I wanted to loop a piece of code that produces graph by ggplot2. My data set looks like the example "prot", juts prot is one accession and in the original data I have many more accessions.

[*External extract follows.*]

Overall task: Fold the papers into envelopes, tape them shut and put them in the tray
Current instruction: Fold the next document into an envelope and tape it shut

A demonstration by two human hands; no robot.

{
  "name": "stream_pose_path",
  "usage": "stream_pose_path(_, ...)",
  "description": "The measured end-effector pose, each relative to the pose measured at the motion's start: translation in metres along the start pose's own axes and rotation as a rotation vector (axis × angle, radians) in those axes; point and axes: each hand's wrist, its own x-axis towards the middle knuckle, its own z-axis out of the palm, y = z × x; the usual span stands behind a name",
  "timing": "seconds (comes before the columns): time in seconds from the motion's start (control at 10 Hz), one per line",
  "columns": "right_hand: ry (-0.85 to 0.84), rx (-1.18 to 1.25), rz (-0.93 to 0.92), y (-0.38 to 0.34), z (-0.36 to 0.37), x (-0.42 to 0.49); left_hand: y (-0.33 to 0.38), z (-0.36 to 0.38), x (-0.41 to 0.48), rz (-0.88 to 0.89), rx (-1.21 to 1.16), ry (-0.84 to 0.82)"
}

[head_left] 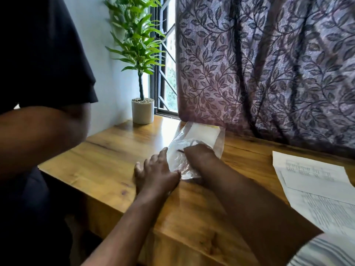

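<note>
Hardly anything of the job looks done. The printed papers [315, 191] lie flat and unfolded on the wooden table [119, 150], well off to the outer side of the right hand [199, 153]. I can see no finished envelope, no tape and no tray from here.

What is going on looks like preparation. The right hand is pushed into the mouth of a clear plastic bag [213, 144], and its fingers are hidden by crumpled film, so I cannot tell whether they are clenched, loose or holding something. The left hand [155, 169] lies just beside it on the table with fingers spread and fairly straight. Its forefinger and thumb touch the near edge of the bag, steadying it rather than grasping it, as far as I can judge. Beyond the right hand's fingers, a flat white stack [203, 132] sits deep in the bag. It may be paper or blank envelopes, I cannot say which.

So folding, taping and putting away are all left to do.

As for writing, the loose papers carry rows of fine print and what looks like a ruled table, but it is too blurred to read. The bag shows no label or brand that I can make out.

A second person's arm [44, 135] hangs over the table beyond the left hand.
</note>
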Motion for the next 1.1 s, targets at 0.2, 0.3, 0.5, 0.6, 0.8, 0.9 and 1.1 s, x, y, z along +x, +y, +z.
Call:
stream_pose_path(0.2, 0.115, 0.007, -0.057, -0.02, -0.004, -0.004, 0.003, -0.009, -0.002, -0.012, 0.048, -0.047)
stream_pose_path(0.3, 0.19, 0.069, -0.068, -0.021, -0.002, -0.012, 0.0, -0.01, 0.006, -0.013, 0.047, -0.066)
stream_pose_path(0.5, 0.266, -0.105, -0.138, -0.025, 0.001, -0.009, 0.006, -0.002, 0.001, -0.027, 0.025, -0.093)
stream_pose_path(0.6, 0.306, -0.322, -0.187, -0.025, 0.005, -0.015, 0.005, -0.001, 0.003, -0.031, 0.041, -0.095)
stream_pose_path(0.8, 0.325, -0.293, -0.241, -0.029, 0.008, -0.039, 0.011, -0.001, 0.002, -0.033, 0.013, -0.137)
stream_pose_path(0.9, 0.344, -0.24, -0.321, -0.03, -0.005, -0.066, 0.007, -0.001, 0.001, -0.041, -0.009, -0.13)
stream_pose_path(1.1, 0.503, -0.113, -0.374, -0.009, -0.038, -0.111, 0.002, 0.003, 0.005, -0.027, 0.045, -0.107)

For single accession it looks nice. Just with the looping, I thought that it will place one iteration per one page in .pdf
but it doesn't. This single plot already creates combined plots, so I don't know now how and where to place facet_wrap or facet_grid?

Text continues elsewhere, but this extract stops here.